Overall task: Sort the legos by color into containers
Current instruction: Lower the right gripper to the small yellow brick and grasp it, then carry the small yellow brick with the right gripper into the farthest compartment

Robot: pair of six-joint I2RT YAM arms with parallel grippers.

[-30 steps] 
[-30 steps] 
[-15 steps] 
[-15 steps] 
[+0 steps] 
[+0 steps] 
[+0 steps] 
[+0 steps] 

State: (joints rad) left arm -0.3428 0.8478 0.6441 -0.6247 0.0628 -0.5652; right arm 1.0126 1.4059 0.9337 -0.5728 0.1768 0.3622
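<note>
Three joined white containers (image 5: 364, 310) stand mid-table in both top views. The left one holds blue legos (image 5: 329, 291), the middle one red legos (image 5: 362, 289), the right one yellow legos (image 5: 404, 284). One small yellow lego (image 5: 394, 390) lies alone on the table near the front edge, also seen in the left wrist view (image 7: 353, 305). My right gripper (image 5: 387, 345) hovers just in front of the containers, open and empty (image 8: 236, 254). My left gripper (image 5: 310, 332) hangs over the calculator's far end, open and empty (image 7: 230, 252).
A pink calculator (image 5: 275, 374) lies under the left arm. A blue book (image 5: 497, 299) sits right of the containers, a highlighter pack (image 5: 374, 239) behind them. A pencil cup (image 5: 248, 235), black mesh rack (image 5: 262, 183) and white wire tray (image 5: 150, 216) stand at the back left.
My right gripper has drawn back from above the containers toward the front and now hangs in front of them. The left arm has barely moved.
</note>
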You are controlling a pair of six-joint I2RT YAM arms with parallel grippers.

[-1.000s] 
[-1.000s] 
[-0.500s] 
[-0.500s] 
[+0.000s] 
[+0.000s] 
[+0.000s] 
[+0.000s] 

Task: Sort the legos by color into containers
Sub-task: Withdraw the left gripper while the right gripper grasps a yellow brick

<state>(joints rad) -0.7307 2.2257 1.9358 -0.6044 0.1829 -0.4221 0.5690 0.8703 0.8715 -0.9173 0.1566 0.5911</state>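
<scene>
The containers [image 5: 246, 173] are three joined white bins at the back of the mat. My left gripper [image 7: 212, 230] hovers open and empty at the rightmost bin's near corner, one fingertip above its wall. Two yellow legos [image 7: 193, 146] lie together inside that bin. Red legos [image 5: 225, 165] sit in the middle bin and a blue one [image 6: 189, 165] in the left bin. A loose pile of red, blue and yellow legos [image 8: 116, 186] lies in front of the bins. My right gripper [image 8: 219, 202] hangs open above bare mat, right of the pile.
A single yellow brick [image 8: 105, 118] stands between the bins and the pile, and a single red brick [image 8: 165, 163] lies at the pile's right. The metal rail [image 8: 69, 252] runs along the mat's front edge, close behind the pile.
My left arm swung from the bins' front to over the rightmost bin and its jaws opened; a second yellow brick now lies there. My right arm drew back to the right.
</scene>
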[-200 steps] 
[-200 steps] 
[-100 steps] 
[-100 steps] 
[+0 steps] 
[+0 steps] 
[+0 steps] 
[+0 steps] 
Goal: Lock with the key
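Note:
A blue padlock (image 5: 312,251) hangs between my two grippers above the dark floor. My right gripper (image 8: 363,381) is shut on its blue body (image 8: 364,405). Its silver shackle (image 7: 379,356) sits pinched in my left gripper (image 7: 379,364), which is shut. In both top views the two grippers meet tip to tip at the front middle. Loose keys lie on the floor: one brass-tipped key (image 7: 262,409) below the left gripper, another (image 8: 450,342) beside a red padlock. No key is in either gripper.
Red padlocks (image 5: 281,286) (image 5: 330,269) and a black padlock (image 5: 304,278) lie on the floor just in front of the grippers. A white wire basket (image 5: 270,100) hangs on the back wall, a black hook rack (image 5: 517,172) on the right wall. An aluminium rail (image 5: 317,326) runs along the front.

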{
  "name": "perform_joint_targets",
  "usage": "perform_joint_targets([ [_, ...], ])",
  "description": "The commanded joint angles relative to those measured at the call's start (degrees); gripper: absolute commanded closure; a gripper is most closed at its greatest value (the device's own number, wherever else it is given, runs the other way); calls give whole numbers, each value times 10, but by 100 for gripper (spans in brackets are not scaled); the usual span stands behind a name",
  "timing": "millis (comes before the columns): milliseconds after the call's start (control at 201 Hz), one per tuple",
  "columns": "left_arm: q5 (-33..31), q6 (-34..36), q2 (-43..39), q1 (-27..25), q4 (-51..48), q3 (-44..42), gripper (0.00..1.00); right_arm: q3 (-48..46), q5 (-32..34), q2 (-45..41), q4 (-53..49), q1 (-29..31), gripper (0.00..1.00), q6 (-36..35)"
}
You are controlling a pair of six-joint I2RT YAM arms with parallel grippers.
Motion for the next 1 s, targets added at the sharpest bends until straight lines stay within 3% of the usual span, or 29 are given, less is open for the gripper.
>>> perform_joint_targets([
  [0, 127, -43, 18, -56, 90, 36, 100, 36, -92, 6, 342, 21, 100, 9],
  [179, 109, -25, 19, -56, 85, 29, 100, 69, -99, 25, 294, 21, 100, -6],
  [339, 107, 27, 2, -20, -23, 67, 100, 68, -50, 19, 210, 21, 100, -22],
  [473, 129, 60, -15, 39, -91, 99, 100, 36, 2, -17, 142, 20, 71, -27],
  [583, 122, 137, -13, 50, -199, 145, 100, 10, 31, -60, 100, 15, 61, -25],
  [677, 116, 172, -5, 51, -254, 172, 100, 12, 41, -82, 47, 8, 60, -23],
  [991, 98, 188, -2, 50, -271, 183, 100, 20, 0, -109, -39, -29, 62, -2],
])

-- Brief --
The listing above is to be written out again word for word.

-- Task result --
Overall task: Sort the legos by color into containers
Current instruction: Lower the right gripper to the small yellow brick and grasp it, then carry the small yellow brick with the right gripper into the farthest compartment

Robot: pair of six-joint I2RT YAM arms with parallel grippers.

[-30 steps] 
[-30 steps] 
[-15 steps] 
[-15 steps] 
[+0 steps] 
[+0 steps] 
[+0 steps] 
[+0 steps] 

State: (joints rad) left arm -0.3428 0.8478 0.6441 -0.6247 0.0628 -0.5652; right arm 1.0126 1.4059 0.9337 -0.5728 0.1768 0.3622
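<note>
Three joined white containers (image 5: 364, 310) stand mid-table in both top views. The left one holds blue legos (image 5: 329, 291), the middle one red legos (image 5: 362, 289), the right one yellow legos (image 5: 404, 284). One small yellow lego (image 5: 394, 390) lies alone on the table near the front edge, also seen in the left wrist view (image 7: 353, 305). My right gripper (image 5: 387, 345) hovers just in front of the containers, open and empty (image 8: 236, 254). My left gripper (image 5: 310, 332) hangs over the calculator's far end, open and empty (image 7: 230, 252).
A pink calculator (image 5: 275, 374) lies under the left arm. A blue book (image 5: 497, 299) sits right of the containers, a highlighter pack (image 5: 374, 239) behind them. A pencil cup (image 5: 248, 235), black mesh rack (image 5: 262, 183) and white wire tray (image 5: 150, 216) stand at the back left.
My right gripper has drawn back from above the containers toward the front and now hangs in front of them. The left arm has barely moved.
</note>
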You are controlling a pair of six-joint I2RT YAM arms with parallel grippers.

[-1.000s] 
[-1.000s] 
[-0.500s] 
[-0.500s] 
[+0.000s] 
[+0.000s] 
[+0.000s] 
[+0.000s] 

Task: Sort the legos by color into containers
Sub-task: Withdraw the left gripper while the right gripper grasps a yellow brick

<state>(joints rad) -0.7307 2.2257 1.9358 -0.6044 0.1829 -0.4221 0.5690 0.8703 0.8715 -0.9173 0.1566 0.5911</state>
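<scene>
The containers [image 5: 246, 173] are three joined white bins at the back of the mat. My left gripper [image 7: 212, 230] hovers open and empty at the rightmost bin's near corner, one fingertip above its wall. Two yellow legos [image 7: 193, 146] lie together inside that bin. Red legos [image 5: 225, 165] sit in the middle bin and a blue one [image 6: 189, 165] in the left bin. A loose pile of red, blue and yellow legos [image 8: 116, 186] lies in front of the bins. My right gripper [image 8: 219, 202] hangs open above bare mat, right of the pile.
A single yellow brick [image 8: 105, 118] stands between the bins and the pile, and a single red brick [image 8: 165, 163] lies at the pile's right. The metal rail [image 8: 69, 252] runs along the mat's front edge, close behind the pile.
My left arm swung from the bins' front to over the rightmost bin and its jaws opened; a second yellow brick now lies there. My right arm drew back to the right.
</scene>
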[-200 steps] 
[-200 steps] 
[-100 steps] 
[-100 steps] 
[+0 steps] 
[+0 steps] 
[+0 steps] 
[+0 steps] 
Goal: Lock with the key
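Note:
A blue padlock (image 5: 312,251) hangs between my two grippers above the dark floor. My right gripper (image 8: 363,381) is shut on its blue body (image 8: 364,405). Its silver shackle (image 7: 379,356) sits pinched in my left gripper (image 7: 379,364), which is shut. In both top views the two grippers meet tip to tip at the front middle. Loose keys lie on the floor: one brass-tipped key (image 7: 262,409) below the left gripper, another (image 8: 450,342) beside a red padlock. No key is in either gripper.
Red padlocks (image 5: 281,286) (image 5: 330,269) and a black padlock (image 5: 304,278) lie on the floor just in front of the grippers. A white wire basket (image 5: 270,100) hangs on the back wall, a black hook rack (image 5: 517,172) on the right wall. An aluminium rail (image 5: 317,326) runs along the front.
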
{
  "name": "perform_joint_targets",
  "usage": "perform_joint_targets([ [_, ...], ])",
  "description": "The commanded joint angles relative to those measured at the call's start (degrees); gripper: absolute commanded closure; a gripper is most closed at its greatest value (the device's own number, wherever else it is given, runs the other way); calls give whole numbers, each value times 10, but by 100 for gripper (spans in brackets are not scaled); the usual span stands behind a name",
  "timing": "millis (comes before the columns): milliseconds after the call's start (control at 201 Hz), one per tuple",
  "columns": "left_arm: q5 (-33..31), q6 (-34..36), q2 (-43..39), q1 (-27..25), q4 (-51..48), q3 (-44..42), gripper (0.00..1.00); right_arm: q3 (-48..46), q5 (-32..34), q2 (-45..41), q4 (-53..49), q1 (-29..31), gripper (0.00..1.00), q6 (-36..35)"
}
You are controlling a pair of six-joint I2RT YAM arms with parallel grippers.
Motion for the next 1 s, targets added at the sharpest bends until straight lines stay within 3% of the usual span, or 29 are given, less is open for the gripper.
>>> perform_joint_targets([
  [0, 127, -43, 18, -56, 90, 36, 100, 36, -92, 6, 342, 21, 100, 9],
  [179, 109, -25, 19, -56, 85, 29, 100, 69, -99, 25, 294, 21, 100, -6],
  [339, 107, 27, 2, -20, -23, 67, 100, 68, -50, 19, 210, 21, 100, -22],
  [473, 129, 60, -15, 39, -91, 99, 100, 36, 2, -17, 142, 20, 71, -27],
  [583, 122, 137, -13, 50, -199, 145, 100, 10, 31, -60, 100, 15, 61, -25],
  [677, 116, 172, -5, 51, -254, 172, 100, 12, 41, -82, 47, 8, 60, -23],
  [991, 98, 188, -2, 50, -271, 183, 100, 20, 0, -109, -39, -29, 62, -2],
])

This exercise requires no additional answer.